Bioinformatics (BI-GY)

BI-GY 810X  Bioinformatics Capstone  (3-6 Credits)  
Typically offered Fall, Spring, and Summer terms  
This online course is providing students an opportunity to work in a public or private research or production environment. This may include labs at companies in the private sector or independent research institutes and foundations, within or outside of Tandon. Students apply their skills (such as Python, R, UNIX, and Next Generation Sequence Analysis) in a real-life environment. Students who enroll in this course will work under the advisement of a Tandon Online faculty member. At the end of the course the student has to submit a final report/paper. | Prerequisites: BI-GY 7663, BI-GY 7673, BI-GY 7653
Grading: Grad Poly Graded  
Repeatable for additional credit: Yes  
BI-GY 997X  MS THESIS IN BIOINFORMATICS  (3-9 Credits)  
Typically offered occasionally  
Original research, which serves as basis for master’s degree. Minimum research registration requirements for the master’s thesis: 12 units. Registration for research required each semester consecutively until students have completed adequate research projects and acceptable theses and have passed required oral examinations.

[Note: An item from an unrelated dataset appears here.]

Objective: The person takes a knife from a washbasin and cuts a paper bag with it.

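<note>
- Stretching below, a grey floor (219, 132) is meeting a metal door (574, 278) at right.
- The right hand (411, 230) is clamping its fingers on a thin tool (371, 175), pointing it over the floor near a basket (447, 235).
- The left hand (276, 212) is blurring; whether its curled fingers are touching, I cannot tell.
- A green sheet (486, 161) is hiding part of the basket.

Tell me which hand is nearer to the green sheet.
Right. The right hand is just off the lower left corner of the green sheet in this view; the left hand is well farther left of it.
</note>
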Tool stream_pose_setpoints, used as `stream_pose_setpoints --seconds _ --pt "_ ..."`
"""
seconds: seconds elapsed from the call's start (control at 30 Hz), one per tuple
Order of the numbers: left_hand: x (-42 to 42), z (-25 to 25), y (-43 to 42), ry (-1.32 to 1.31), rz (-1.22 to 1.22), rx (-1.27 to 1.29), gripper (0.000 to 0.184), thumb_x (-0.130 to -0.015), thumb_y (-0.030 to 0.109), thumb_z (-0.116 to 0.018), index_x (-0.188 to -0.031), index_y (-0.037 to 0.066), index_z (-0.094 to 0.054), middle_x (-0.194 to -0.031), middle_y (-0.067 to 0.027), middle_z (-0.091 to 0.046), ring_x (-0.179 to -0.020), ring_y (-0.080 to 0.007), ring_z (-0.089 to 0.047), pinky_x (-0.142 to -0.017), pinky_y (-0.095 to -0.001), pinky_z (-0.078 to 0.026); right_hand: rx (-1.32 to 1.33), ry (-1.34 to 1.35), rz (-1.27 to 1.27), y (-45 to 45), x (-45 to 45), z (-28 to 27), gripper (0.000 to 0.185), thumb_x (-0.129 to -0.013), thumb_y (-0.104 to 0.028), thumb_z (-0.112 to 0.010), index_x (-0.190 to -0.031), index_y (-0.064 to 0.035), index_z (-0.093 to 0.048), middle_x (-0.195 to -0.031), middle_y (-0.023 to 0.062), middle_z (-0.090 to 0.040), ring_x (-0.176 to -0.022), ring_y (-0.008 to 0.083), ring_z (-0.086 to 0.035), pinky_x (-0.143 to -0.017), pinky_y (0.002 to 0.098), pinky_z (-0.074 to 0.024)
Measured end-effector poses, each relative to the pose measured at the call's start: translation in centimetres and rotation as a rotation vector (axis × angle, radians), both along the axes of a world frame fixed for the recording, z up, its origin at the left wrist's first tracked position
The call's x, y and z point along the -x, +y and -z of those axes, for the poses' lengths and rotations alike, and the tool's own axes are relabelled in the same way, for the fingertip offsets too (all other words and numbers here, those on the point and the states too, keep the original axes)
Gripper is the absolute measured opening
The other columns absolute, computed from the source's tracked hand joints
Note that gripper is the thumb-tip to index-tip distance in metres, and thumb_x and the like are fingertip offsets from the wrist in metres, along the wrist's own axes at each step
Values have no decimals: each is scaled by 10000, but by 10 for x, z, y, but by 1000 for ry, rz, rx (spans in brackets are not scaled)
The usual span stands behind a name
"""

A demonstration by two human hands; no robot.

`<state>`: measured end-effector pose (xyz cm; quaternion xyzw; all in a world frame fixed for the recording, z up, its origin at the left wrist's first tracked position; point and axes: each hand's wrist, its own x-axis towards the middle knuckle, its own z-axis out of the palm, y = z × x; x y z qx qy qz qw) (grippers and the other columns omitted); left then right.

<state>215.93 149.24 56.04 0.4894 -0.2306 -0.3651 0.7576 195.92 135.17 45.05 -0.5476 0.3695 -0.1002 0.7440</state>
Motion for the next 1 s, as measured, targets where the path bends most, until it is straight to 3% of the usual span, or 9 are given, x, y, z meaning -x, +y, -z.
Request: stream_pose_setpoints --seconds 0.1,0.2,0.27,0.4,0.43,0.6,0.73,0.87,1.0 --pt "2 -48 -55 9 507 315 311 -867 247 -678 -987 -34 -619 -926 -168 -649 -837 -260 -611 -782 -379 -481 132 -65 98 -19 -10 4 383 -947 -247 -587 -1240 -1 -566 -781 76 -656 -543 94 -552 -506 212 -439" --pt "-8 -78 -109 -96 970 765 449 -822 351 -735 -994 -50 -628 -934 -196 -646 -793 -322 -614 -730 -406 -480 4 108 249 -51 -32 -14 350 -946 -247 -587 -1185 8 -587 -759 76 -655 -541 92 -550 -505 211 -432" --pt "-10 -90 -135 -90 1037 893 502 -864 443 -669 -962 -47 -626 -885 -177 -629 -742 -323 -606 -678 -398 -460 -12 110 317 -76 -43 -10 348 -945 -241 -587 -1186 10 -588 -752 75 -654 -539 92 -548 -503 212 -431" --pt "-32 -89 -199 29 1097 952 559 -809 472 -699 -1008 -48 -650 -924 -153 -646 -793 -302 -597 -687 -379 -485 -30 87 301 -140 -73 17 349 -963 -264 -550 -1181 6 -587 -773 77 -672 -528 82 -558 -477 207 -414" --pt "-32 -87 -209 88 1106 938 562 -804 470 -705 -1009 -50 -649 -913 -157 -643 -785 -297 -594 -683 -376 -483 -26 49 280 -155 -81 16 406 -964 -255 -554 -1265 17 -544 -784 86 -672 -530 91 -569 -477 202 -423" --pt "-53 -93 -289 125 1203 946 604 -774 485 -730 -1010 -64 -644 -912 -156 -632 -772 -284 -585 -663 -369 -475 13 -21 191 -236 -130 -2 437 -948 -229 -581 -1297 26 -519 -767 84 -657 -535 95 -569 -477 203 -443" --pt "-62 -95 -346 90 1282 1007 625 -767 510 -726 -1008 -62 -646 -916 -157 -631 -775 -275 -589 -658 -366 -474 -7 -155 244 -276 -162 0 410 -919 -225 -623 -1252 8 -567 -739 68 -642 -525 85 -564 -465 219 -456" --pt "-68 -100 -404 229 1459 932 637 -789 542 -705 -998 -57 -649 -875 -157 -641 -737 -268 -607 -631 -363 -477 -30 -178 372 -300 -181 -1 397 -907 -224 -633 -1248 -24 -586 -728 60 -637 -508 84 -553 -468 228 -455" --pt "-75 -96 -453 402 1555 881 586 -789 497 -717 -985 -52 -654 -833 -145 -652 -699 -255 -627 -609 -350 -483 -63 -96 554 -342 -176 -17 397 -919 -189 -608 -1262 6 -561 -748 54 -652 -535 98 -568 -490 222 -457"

Research credits registered for each semester realistically reflect time devoted to research. | Prerequisites for MS candidates: Degree status and consent of graduate adviser and thesis director.
Grading: Satisfactory/Unsatisfactory  
Repeatable for additional credit: Yes  
BI-GY 7453  Algorithms and Data Structures for Bioinformatics  (3 Credits)  
Typically offered Fall and Spring  
The online course is aimed at introducing the foundational ideas from computer science in designing and implementing bioinformatics algorithms. The goal of the underlying algorithms and data structures is to accurately abstract and model the biological problems and to devise provably correct procedures with efficient computational complexity bounds. The algorithms will be described in pseudo-codes in order to simplify the correctness and complexity analysis, but with sufficient details to enable the students implement them in any suitable software pipelines and hardware architectures. | Prerequisites: MA-UY 2314
Grading: Grad Poly Graded  
Repeatable for additional credit: No  
BI-GY 7543  Proteomics for Bioinformatics  (3 Credits)  
Typically offered Fall and Spring  
The online proteomics course contributes an application focused specialty class to the bioinformatics curriculum. It will be a tour-de-force of modern proteomics methods and analysis in the context of practical research and clinical applications. The course will teach fundamentals, applications, experiments and predictions in parallel. Thus, each week will include a mix of interactive approaches from background learning, to understanding experimental methodology pro and con, to software usage and sophisticated bioinformatics approaches to prediction. Limitations and complementary of prediction methods will be emphasized. It is desirable (but not required) for students to complete a Biochemistry course before taking this course. | Prerequisites: Bioinformatics I.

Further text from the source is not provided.